Nastia Stefanovich, a volunteer at the distribution center in Lviv for goods donated for Ukrainians in need, points out the piles of clothes that have been arriving.
Jason Beaubien/NPR
Nastia Stefanovich, a volunteer at the distribution center in Lviv for goods donated for Ukrainians in need, points out the piles of clothes that have been arriving.

In downtown Lviv, a massive arts complex is now an aid distribution hub.

In the theater, women sort boxes of socks, with each box resting atop a plush velvet seat. In the basement, nursing students divvy up medicines. Elsewhere, volunteers parcel out pallets of dry food into small bundles of groceries for displaced families. An art gallery on the second floor bursts with thousands of bags of donated clothes.

But there's a problem with these donated goods — and there's a different way to help the displaced Ukrainians that aid groups are planning to try: cash handouts.

It's not that the clothing donations have no role in such aid efforts. Nastia Stefanovich, a volunteer at the distribution center, stands in front of a pile of white grain bags reaching to the ceiling. "This is all clothes for children ages zero to 1," she says, pointing to one of the various mounds of donations.

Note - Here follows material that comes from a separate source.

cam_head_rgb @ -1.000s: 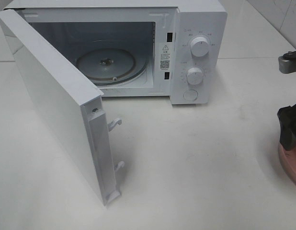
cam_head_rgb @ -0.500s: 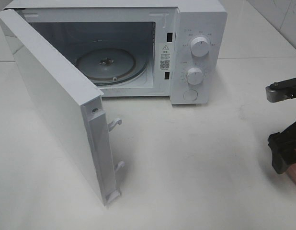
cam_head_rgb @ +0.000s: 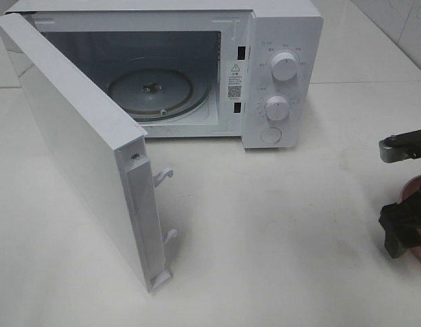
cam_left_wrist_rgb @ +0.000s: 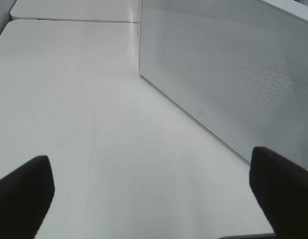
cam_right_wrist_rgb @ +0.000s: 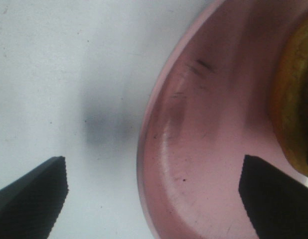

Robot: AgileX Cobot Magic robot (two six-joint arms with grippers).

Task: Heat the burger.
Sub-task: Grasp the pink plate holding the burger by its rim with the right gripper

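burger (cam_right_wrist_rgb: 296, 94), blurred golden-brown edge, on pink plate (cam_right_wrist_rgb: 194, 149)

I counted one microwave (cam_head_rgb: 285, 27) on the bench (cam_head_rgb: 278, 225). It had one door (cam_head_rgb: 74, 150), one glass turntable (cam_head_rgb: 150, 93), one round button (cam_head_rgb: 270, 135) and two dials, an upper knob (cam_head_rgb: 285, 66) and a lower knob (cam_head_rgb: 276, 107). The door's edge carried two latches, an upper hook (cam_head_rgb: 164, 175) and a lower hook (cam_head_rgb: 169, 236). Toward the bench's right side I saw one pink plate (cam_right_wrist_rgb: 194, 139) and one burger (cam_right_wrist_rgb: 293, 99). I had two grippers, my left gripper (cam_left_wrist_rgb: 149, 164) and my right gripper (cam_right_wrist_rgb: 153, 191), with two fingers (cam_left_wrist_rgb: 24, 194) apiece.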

But there is an imbalance in what's arriving at the bazaar and exactly what's needed. Joking that Ukraine has become the secondhand clothing bazaar for all of Europe, Stefanovich says they receive lots of children's clothes but not enough shoes and sneakers for adults. She also says they get very little that they can forward to soldiers on the front lines.

The coordinator of the aid distribution center, Tetyana Kostorna, says many people have been incredibly generous to Ukraine, but other people are just getting rid of their worn-out clothes. Some of the donations are junk, she says, that volunteers must throw away or send to a dog shelter to be used as bedding.

"I understand you want to help, but you have to respect us," Kostorna says. "Respect the people who lost everything."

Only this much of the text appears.